В конце концов я добрался до статей, выражающих социально-политический интеллект западного общества. И с первых же строк я стал замечать, что Запад идет не туда, куда ему следовало бы идти согласно моим представлениям о нем, что люди здесь ведут себя совсем не так, как следовало бы поступать согласно тем же моим представлениям. Вот вам еще парадокс советского человека. Я прибыл сюда как советский агент, заинтересованный по идее в том, чтобы Запад вел себя плохо с точки зрения его же собственных интересов и хорошо с точки зрения интересов советских. Я прибыл ослаблять и разрушать Запад. Но стоило мне пересечь границу, как я начал переживать и думать наоборот. Поведение Запада и западных людей стало меня раздражать именно их просоветской направленностью.

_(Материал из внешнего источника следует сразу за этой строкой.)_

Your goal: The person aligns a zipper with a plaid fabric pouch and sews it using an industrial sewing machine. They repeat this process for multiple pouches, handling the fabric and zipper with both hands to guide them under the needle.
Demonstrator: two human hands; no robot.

С каждым днем мое раздражение по поводу неправильного поведения Запада возрастало. Сегодня утром я прочитал, что один видный политический деятель Запада считает возможным переубедить советское руководство в чем-то таком, в чем советское руководство нельзя переубедить никогда и ни при каких обстоятельствах. Это слишком, сказал я себе. Отбросил эту газету и дал себе слово больше не тратить свои гроши на нее. Но в другой газете, которая здесь считается самой высокоинтеллектуальной, я прочитал беседу западного советолога с советским «критиком режима». Критик, уволенный с третьего курса захудалого технического института и отсидевший пять лет в тюрьме (что считается необходимым и достаточным условием познания советского общества), заявил, что советские руководители изменили марксизму. Советолог, двадцать лет изучавший марксизм и советское общество в библиотеках, добавил от себя, что социальный строй Советского Союза вообще не есть социализм. «О, идиоты! – воскликнул я. – Если в Советском Союзе и делают что правильно и хорошо, так это социализм. И ничего другого там делать вообще не умеют». И я принял то самое решение, о котором сказал в самом начале.